Impossibile sottovalutare il contributo dato da Frusta all’eccellenza qualitativa e stilistica delle produzioni Ambrosio e al loro conseguente successo internazionale. Se cerchiamo le copie sopravvissute, scopriamo che molti titoli importanti della sua filmografia sono stati esportati all’estero e sono dunque ora rintracciabili, al di fuori dei confini italiani, in tre grandi collezioni di film risalenti ai primi anni del Novecento: la collezione Desmet (presso l’EYE Filmmuseum di Amsterdam), la collezione Joye (presso il BFI – National Archive) e la collezione Komiya (presso il National Film Archive of Japan). Jean Desmet è stato un distributore olandese, l’abate Joye un gesuita svizzero che proiettava film comprati di seconda mano in Germania, Tomijiro Komiya (1897-1975) un grande cinefilo e collezionista privato residente a Tokyo. Komiya raccolse soprattutto film europei – importati e proiettati in moltissime occasioni in Giappone prima della Grande guerra – ed evidentemente era un fan del cinema italiano.
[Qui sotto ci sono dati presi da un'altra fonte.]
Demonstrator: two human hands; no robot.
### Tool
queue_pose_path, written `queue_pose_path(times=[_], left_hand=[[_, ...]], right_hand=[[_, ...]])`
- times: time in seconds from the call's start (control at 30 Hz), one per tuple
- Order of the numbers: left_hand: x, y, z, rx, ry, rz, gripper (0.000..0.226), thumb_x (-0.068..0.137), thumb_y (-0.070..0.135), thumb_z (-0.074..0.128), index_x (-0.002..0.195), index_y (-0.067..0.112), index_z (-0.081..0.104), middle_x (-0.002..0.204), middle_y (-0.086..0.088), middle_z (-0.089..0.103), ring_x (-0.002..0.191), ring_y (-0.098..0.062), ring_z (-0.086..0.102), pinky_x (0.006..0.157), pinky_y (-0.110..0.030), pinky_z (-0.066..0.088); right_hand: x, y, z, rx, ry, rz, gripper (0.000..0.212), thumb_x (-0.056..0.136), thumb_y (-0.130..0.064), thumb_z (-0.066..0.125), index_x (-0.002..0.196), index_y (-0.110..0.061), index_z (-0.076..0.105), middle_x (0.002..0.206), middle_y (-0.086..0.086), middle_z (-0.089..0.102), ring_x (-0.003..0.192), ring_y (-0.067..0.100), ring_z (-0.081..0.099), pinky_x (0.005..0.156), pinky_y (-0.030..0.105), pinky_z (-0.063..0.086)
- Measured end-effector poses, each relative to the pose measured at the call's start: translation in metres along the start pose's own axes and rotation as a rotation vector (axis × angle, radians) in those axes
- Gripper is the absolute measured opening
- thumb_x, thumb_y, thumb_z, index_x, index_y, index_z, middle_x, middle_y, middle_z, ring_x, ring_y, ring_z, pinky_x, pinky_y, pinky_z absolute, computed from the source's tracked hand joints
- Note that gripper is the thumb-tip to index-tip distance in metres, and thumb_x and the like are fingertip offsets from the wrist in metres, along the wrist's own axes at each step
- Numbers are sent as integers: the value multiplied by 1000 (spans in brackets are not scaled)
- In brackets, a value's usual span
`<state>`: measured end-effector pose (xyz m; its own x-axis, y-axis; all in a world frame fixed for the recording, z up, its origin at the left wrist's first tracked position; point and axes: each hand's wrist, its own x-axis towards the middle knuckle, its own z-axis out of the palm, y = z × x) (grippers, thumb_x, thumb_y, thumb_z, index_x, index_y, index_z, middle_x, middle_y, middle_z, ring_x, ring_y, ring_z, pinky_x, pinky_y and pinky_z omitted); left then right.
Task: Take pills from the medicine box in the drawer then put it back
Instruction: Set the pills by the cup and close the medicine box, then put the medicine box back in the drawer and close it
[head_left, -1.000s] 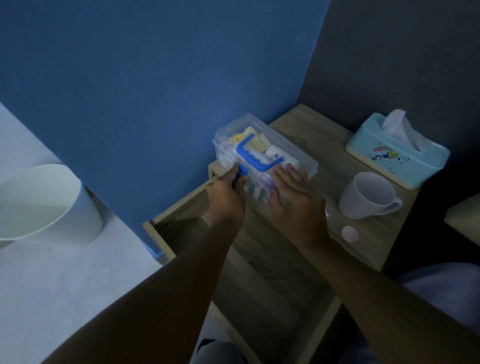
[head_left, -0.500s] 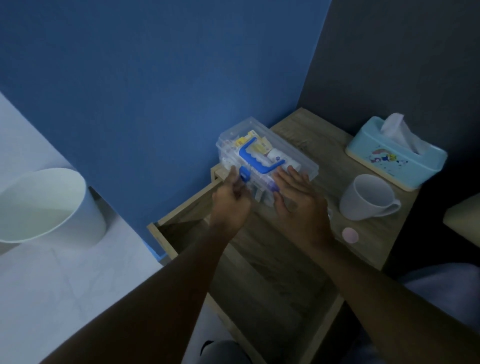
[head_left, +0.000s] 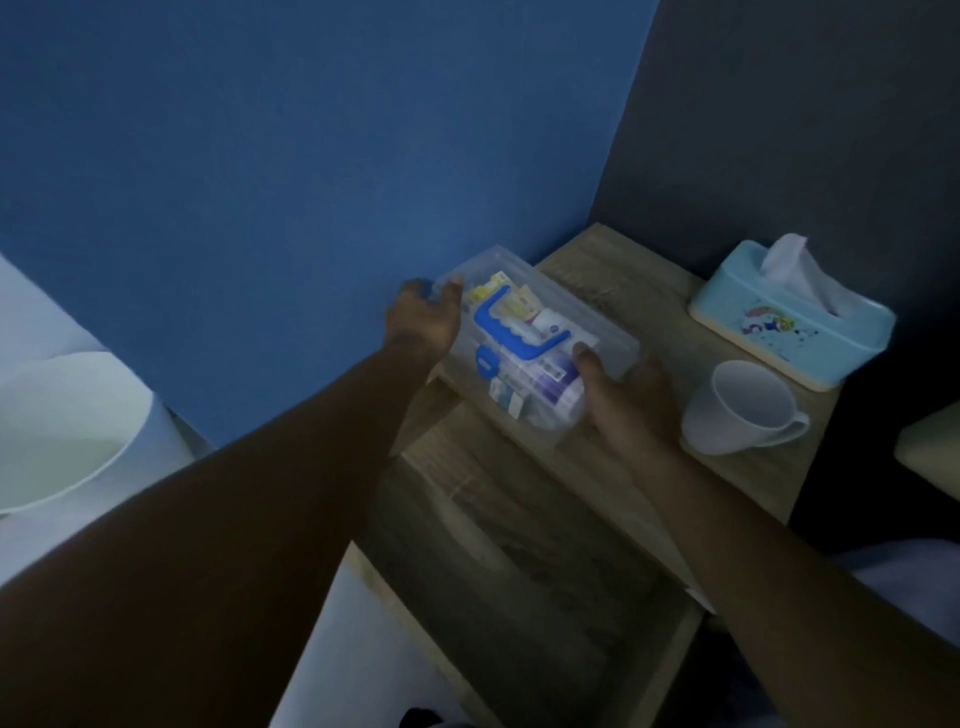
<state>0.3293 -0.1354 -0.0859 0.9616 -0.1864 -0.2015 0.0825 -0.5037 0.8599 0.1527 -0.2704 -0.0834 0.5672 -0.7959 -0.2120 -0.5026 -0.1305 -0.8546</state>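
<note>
While the dim light blurs fine detail, the head view shows the medicine box (head_left: 535, 353) lying between the two hands on the near left corner of the tabletop (head_left: 649, 291), above the open drawer (head_left: 519, 571). Left hand (head_left: 423, 325) sits at the box's 10 o'clock end, fingers spread and curled round that corner, thumb on the lid edge. Right hand (head_left: 628, 402) sits at the 4 o'clock end, thumb pressed on the lid, fingers wrapped against the side wall; the two hands are well apart, clamped on opposite ends of the box.

Box: clear hard plastic, rectangular, rounded corners, blue wavy carry handle (head_left: 511, 332) lying flat on the lid, blue latch on the front. Packets and labelled bottles visible through the walls.

At 3 o'clock of the box: white mug (head_left: 737, 410), smooth, handle pointing right. At 2 o'clock: pale blue tissue box (head_left: 789, 327) with a tissue standing out. Tabletop and drawer: grey wood grain. At 9 o'clock, on the floor: white round bin (head_left: 67, 431).
</note>
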Motion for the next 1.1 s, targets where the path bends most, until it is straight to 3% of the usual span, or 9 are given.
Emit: queue_pose_path(times=[0.1, 0.17, 0.27, 0.33, 0.4, 0.53, 0.67, 0.87, 1.1], left_hand=[[6, -1, 4, 50, -8, 32, 63, 91, 58, 47, 124, 6, 60, 129, -16, 61, 122, -32, 56, 105, -43, 44], [7, 0, 3, 19, 36, 31, 56, 90, 54, 52, 116, 5, 66, 120, -14, 67, 114, -30, 61, 98, -38, 49], [0, 0, -3, -60, 77, 0, 42, 88, 45, 62, 101, 6, 71, 94, -7, 68, 93, -24, 66, 80, -29, 50], [-8, -1, -8, -101, 88, -15, 38, 85, 41, 67, 96, 5, 73, 89, -6, 68, 88, -22, 66, 80, -31, 53], [-17, -2, -17, -120, 95, -19, 33, 83, 40, 70, 87, 8, 74, 87, -8, 72, 84, -22, 69, 80, -34, 56], [-41, -3, -45, -135, 136, -49, 29, 74, 40, 74, 71, 11, 71, 77, -4, 71, 72, -18, 67, 75, -33, 57], [-72, -9, -71, -82, 145, -77, 43, 71, 49, 72, 90, 10, 76, 94, -7, 75, 91, -22, 70, 89, -37, 57], [-118, -33, -89, 31, 107, -95, 48, 63, 67, 75, 67, 20, 65, 73, 7, 67, 79, -15, 66, 74, -27, 54], [-138, -77, -81, 194, -41, -207, 60, 73, 61, 68, 105, 10, 69, 108, -9, 68, 102, -30, 63, 93, -43, 54]], right_hand=[[3, -4, 0, 88, 5, 86, 60, 84, -53, 73, 130, -18, 58, 100, -4, 70, 71, 1, 65, 49, 16, 49], [4, -8, -3, 214, -11, 169, 63, 78, -45, 81, 129, -14, 60, 104, 2, 72, 82, 13, 73, 64, 33, 62], [7, -11, -9, 347, -93, 259, 61, 75, -32, 85, 126, -9, 61, 111, 12, 74, 93, 26, 76, 83, 47, 63], [7, -12, -13, 391, -148, 310, 49, 76, -27, 85, 115, -11, 62, 107, 12, 74, 90, 26, 76, 78, 46, 63], [2, -12, -16, 419, -192, 344, 39, 78, -26, 84, 108, -15, 62, 100, 9, 76, 77, 20, 78, 62, 35, 63], [-23, -12, -22, 478, -260, 360, 23, 83, -24, 80, 98, -18, 65, 72, -2, 79, 54, 8, 74, 42, 21, 55], [-65, -15, -29, 486, -261, 340, 37, 79, -25, 83, 111, -18, 65, 95, 4, 79, 67, 12, 78, 49, 25, 59], [-135, 2, -35, 443, -196, 337, 36, 77, -23, 83, 110, -20, 68, 96, 2, 79, 75, 11, 78, 72, 36, 65], [-175, 40, -20, 376, -208, 422, 40, 78, -23, 81, 115, -21, 67, 106, 4, 75, 91, 19, 76, 83, 43, 63]])
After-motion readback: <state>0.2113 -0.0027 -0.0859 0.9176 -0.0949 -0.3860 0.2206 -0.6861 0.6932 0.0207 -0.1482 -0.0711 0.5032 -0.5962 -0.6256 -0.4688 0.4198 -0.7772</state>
Quando trent’anni fa (nel 1988) la sua collezione arrivò all’allora National Film Center di Tokyo, era già stata severamente danneggiata da due guerre, da svariati furti e dalla decomposizione del nitrato. Quello che rimane è magnifico: copie complete e molti frammenti, identificati dallo storico del cinema Hiroshi Komatsu e restaurati a colori dal National Film Center.
Il programma include tre frammenti di film scritti da Arrigo Frusta, che non esistono in altra forma: un’anticipazione di un’ampia sezione dedicata alla collezione Komiya che contiamo di proporre nella prossima edizione del Cinema Ritrovato, in collaborazione con il National Film Archive of Japan.

Mariann Lewinsky

 

Giocare a scacchi con la morte

La penna di Frusta, come quella della maggior parte degli sceneggiatori, ama i personaggi ossessionati: dall’amore, dalla vendetta e, in modo speciale, dal tempo. Sia esso il tempo di una vita non spesa (La madre e la morte), quello di una partita tirata per le lunghe (Una partita a scacchi), o quello che si sottrae al dovere e che si è destinati a rimpiangere (La maschera pietosa), in sostanza, alla fine è sempre troppo poco. Anche perché, a un certo punto, inevitabile arriva la morte, con la sua falce sbeccata e le sue bottigliette di veleno nascoste nelle maniche delle signore. Una morte che, a sua volta, per essere vissuta pienamente, deve prendersi il suo tempo, imitando ritmi del teatro e contorcimenti di rito (La ribalta). I film di questa sezione, affascinante puzzle dei ‘generi’ più diversi, sono dedicati a questi eroi di una causa persa, in lotta contro l’inevitabile scorrere degli orologi e dei calendari, come l’irresistibile sciroccato che, in Buon anno! – chissà perché – non vuole assolutamente rassegnarsi all’arrivo del 1910. Unica eccezione positiva, il principe Ghiacciolino che, al contrario, bloccato in un inverno senza fine, sa rompere la staticità della sua condizione riconquistando, insieme all’amore di Raggio di sole, anche il ciclico alternarsi delle stagioni.